The present study is the first annual longitudinal study of nevus development in children in the United States. Children born in 1998 and residing in the Denver/Boulder, Colorado metropolitan area were examined in 2001, 2002, 2003, 2004, 2005 and 2006 (at ages 3-8 years). We traced nevus development over time by race/ethnicity, and among non-Hispanic white children, by gender for all nevi, nevi < 2mm, nevi ≥ 2mm, nevi on chronically exposed skin, and nevi on intermittently exposed skin.

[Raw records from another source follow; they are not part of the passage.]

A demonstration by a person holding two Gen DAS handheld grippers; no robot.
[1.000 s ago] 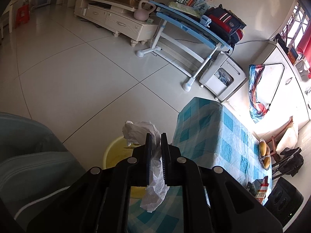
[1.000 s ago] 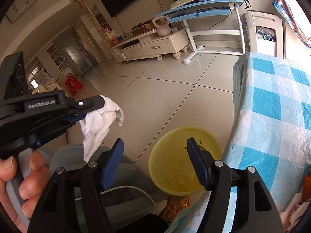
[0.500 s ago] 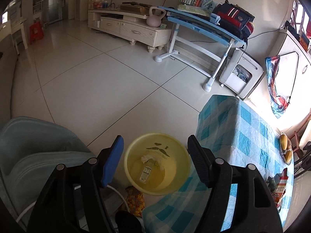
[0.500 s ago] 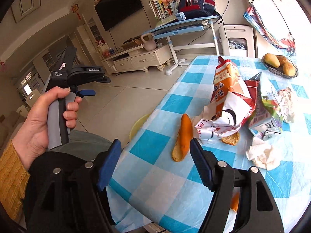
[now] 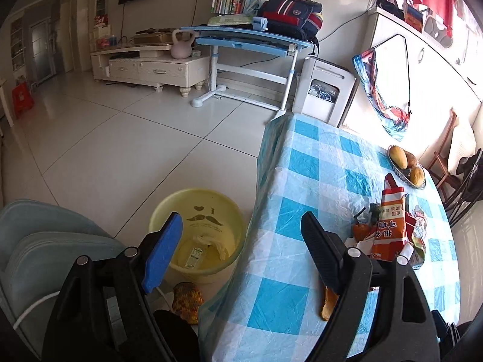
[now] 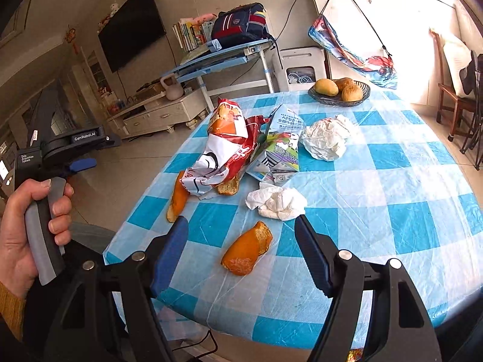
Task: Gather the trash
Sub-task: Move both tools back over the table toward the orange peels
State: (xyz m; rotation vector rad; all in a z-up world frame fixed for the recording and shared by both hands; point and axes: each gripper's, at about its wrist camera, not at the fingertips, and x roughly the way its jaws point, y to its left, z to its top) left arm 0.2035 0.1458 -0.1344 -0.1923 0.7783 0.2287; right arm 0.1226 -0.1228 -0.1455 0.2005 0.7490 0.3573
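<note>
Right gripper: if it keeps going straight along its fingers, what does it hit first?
Most likely the orange peel on the table; it lies between the open fingers of the right gripper. Depth is unclear, so it might land on the cloth just beyond.

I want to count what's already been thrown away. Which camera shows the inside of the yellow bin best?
The left wrist view: it looks down into the yellow bin, showing a crumpled tissue and a labelled wrapper at the bottom. The right wrist view faces the table and shows nothing of the bin.
</note>
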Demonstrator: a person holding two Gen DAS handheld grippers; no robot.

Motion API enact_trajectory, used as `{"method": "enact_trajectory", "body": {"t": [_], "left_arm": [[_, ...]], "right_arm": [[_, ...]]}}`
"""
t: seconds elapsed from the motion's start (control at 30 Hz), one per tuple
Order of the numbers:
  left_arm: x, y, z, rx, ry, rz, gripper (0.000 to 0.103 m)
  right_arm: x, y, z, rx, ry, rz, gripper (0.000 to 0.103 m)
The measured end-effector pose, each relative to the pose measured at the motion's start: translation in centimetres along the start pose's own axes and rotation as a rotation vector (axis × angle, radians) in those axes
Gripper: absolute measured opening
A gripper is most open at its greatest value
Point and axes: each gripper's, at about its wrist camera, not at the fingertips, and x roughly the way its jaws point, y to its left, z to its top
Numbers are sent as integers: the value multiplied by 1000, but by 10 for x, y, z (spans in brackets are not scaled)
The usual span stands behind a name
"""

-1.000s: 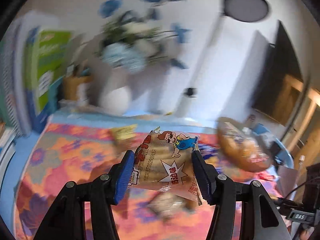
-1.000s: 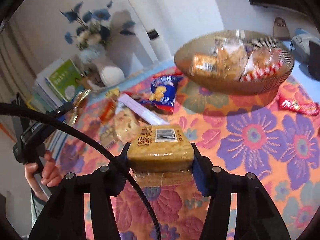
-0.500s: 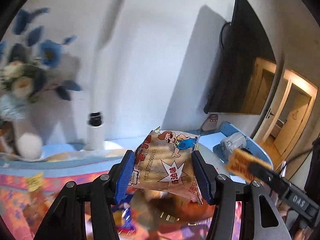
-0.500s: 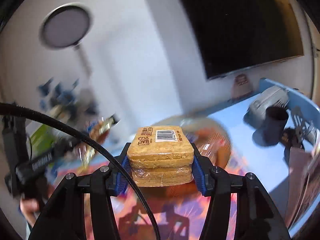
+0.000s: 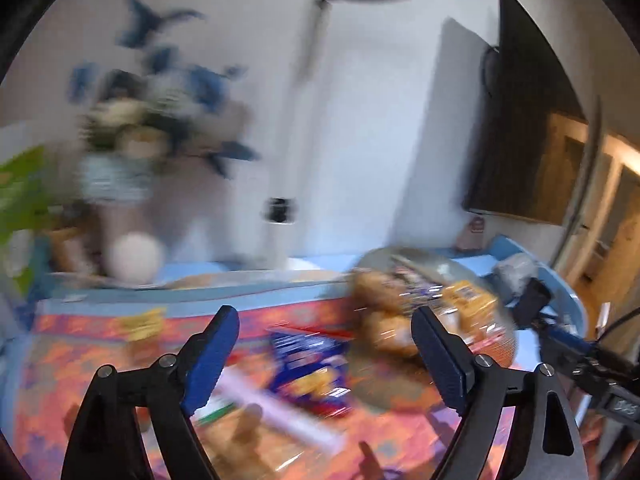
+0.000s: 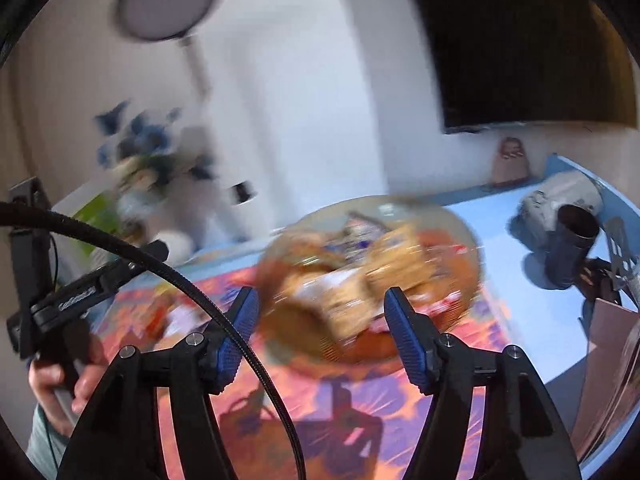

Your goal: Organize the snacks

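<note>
Amber-brown and blurred, our snack bowl [image 6: 372,280] sits heaped with wrapped packets; our left gripper [image 5: 324,344] and right gripper [image 6: 320,320] are opening, both empty.

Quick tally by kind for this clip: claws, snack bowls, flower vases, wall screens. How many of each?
Claws: 2, left claw and right claw, both opening, nothing gripped
Snack bowl: 1
Flower vase: 1
Wall screen: 1
Total: 5

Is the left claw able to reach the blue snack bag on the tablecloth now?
Probably yes. The left claw is empty, its jaws opening, and the blue snack bag lies just ahead of it on the tablecloth with nothing over it. The picture is blurred.
</note>
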Motion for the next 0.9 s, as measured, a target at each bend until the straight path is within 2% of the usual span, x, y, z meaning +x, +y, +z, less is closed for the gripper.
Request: {"method": "enact_trajectory", "body": {"t": [0.13,0.17,0.2,0.23,0.3,0.33,0.43,0.53,0.7,0.73,0.77,0.8,0.83,0.9], "left_arm": [[-58,33,-18,-21,-41,97,91],[-73,41,-24,-20,-55,130,99],[-83,48,-31,-14,-68,164,103],[-92,53,-39,-6,-80,202,103],[-101,66,-59,13,-71,278,103],[-99,72,-70,14,-44,306,103],[-77,99,-106,-27,105,341,103],[-49,121,-131,-102,207,387,103],[-20,139,-143,-185,279,438,103],[-18,141,-144,-190,279,445,103],[-16,141,-146,-188,292,452,103],[-14,141,-147,-189,309,454,103],[-11,142,-149,-192,332,453,103],[-5,143,-153,-193,371,473,103]], "right_arm": [[-9,40,-12,-38,17,45,68],[-9,51,-17,-45,25,58,70],[-6,59,-23,-55,34,67,73],[-3,65,-30,-68,44,71,80],[12,79,-47,-100,84,60,83],[24,87,-58,-121,119,45,83],[64,97,-83,-170,208,-21,83],[100,90,-93,-147,296,-54,83],[138,74,-98,-112,413,-65,83],[138,76,-97,-122,404,-69,86],[139,79,-98,-137,407,-77,98],[142,84,-101,-162,427,-101,103],[148,90,-106,-213,451,-141,103],[143,102,-108,-295,426,-176,103]]}}
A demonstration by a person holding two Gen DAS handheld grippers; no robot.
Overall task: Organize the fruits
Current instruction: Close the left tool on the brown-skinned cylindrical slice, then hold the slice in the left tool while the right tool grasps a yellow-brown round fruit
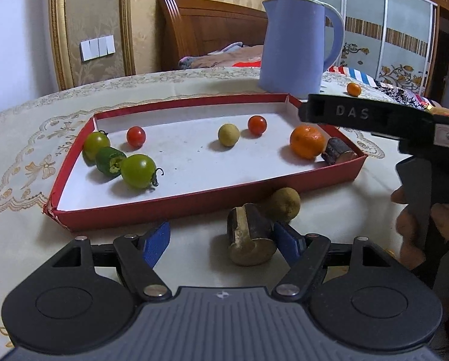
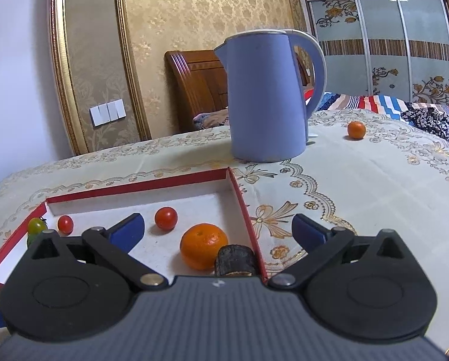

This nevus study was conducted as part of two behavioral intervention trials aimed at increasing sun protection practices of parents for their young children. Children born between January 1 and September 30 of 1998 were eligible. Initial recruitment in 1998 was conducted through a large managed care organization (MCO) that serves 29% of the insured population of the Denver/Boulder, Colorado area. Hospital birth logs were used to identify all births and mothers were contacted by telephone for enrollment before the child turned 6 months of age. The recruitment interview included a screening of skin cancer risk, and parents whose children had dark skin color, dark eye color, and dark hair color were informed that the program may be of minimal benefit to their child because of low skin cancer risk. Otherwise, all families were invited to participate. From a total of 2,148 births, we contacted 1,177 eligible families and recruited 728 (62%). Skin exams were conducted in 2001 and 2002 (ages 3 and 4) on this sample. Subjects were randomly assigned to a control group or behavioral intervention group according to the managed care clinic at which they were enrolled (7 clinics in each group). The control group received standard care and the intervention group received anticipatory guidance for sun protection at well-child visits between 2 and 36 months of age. 12 The behavioral intervention did not affect nevus development by 3 years of age.12
Additional children were recruited for a second behavioral intervention trial in fall 2003 and winter 2004. Due to new restrictions governing patient privacy (the Health Insurance Portability and Accountability Act), we were unable to directly contact parents from health system enrollment records, so mailings were sent to eligible families attending the MCO described above and seven large private pediatric practices. Parents were asked to return a card if they were interested in participating and then were called by study interviewers who explained the study and followed the same enrollment protocol as described for the 1998 enrollment. Additionally, we recruited some families through community retail sites, recreational facilities, and schools. Participating children were not required to have been born in Colorado; 19% (166/867) were born outside the state. Because the study team was not given access to patient names, the participation rate for the study among those invited is not known.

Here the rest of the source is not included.